● **DIRECTIONS FOR THIS TASK**
Line by line, reproduce exactly the beginning of the listing below, ending with the line that contains "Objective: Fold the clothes" and adding nothing.

● **INPUT MATERIAL**
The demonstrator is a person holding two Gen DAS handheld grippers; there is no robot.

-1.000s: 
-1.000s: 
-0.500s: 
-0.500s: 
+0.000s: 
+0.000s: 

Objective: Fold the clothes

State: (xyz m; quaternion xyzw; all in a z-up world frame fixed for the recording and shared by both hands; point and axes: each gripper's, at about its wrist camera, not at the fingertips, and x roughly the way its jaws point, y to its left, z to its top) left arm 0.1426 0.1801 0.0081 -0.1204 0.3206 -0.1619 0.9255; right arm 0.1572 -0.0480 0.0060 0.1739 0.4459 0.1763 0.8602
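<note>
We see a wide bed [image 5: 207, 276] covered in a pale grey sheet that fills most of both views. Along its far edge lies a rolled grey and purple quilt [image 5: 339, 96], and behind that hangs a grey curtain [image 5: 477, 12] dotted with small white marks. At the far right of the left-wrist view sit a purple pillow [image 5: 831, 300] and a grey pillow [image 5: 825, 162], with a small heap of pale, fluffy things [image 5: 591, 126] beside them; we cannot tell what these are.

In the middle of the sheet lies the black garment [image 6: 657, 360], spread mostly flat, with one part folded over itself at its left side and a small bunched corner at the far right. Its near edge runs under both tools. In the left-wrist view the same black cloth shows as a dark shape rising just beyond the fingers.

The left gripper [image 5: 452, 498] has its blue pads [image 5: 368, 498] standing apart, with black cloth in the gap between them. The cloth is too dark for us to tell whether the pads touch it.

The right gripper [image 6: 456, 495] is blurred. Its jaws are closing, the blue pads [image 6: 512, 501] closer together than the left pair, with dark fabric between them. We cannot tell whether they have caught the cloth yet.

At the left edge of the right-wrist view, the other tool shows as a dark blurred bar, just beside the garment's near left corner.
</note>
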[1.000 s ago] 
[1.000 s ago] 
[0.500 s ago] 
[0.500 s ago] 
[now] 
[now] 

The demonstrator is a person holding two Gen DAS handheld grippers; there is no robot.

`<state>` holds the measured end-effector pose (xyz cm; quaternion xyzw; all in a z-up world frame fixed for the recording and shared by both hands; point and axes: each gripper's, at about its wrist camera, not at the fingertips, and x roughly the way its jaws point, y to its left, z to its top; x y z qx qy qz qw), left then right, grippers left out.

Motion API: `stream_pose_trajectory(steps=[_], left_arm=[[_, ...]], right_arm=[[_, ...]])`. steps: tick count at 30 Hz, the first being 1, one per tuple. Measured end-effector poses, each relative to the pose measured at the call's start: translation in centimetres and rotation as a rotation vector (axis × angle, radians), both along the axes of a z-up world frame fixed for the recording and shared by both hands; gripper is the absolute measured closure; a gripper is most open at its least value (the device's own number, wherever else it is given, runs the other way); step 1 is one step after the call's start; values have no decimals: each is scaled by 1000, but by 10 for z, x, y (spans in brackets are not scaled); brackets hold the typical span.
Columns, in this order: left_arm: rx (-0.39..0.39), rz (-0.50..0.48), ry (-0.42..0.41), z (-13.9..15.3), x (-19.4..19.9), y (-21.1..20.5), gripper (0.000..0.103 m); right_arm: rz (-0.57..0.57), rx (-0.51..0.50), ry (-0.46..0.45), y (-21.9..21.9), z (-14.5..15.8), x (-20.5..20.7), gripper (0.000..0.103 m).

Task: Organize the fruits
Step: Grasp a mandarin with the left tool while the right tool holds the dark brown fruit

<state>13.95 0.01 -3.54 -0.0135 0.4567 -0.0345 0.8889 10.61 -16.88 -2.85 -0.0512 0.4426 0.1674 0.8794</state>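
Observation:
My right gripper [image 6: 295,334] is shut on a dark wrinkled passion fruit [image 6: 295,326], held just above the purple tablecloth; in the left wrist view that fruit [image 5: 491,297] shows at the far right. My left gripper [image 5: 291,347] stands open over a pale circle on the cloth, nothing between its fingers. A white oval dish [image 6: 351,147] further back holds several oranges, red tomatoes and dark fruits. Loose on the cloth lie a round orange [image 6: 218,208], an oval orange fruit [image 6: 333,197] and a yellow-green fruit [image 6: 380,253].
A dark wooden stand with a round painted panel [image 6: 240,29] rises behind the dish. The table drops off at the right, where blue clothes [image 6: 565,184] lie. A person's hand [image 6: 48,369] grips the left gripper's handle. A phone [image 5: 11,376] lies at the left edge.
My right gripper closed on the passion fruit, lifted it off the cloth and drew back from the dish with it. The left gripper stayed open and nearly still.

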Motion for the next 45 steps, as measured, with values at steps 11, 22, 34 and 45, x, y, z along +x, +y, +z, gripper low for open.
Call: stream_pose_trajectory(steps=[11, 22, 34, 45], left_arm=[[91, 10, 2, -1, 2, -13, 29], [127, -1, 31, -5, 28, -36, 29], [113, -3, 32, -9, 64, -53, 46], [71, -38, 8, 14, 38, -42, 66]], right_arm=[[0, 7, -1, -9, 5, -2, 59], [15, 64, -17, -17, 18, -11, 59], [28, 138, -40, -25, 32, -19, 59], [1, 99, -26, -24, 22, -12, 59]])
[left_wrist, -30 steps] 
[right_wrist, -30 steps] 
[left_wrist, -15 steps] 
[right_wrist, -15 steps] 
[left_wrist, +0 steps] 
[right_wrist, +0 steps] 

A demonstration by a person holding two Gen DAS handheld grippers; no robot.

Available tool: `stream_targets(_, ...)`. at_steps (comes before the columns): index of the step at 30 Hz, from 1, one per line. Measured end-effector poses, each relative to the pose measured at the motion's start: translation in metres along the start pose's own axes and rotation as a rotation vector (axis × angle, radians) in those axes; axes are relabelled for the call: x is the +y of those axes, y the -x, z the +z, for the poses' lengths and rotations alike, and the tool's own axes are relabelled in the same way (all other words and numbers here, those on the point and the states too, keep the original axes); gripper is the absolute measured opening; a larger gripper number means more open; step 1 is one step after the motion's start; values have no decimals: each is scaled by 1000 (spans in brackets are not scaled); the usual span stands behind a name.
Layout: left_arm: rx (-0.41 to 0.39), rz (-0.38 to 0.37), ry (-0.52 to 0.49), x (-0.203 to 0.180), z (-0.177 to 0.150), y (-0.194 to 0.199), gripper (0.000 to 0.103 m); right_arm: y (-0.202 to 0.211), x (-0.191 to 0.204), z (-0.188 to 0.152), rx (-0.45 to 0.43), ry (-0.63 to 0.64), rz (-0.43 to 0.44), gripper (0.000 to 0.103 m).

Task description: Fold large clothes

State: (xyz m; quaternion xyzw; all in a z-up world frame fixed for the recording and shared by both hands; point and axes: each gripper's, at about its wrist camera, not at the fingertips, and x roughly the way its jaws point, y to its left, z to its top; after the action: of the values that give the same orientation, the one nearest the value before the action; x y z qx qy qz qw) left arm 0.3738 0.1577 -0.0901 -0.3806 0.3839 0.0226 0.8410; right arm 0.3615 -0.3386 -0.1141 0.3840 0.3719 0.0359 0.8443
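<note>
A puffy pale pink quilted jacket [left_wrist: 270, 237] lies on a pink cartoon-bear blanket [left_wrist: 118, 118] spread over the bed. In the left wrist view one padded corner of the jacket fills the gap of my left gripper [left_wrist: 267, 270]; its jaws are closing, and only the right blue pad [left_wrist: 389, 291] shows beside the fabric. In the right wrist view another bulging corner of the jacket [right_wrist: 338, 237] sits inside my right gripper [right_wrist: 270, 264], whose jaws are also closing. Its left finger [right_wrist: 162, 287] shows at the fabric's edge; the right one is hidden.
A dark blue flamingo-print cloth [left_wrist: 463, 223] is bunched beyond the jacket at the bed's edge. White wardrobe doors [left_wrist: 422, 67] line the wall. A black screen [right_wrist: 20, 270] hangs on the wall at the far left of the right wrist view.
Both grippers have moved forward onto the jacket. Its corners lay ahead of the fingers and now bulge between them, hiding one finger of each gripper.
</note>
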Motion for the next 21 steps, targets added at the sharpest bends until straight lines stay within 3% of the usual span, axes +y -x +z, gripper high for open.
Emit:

● **THE COMPLETED TASK**
The demonstrator is a person holding two Gen DAS handheld grippers; there is no robot.

-1.000s: 
-1.000s: 
-0.500s: 
-0.500s: 
+0.000s: 
+0.000s: 

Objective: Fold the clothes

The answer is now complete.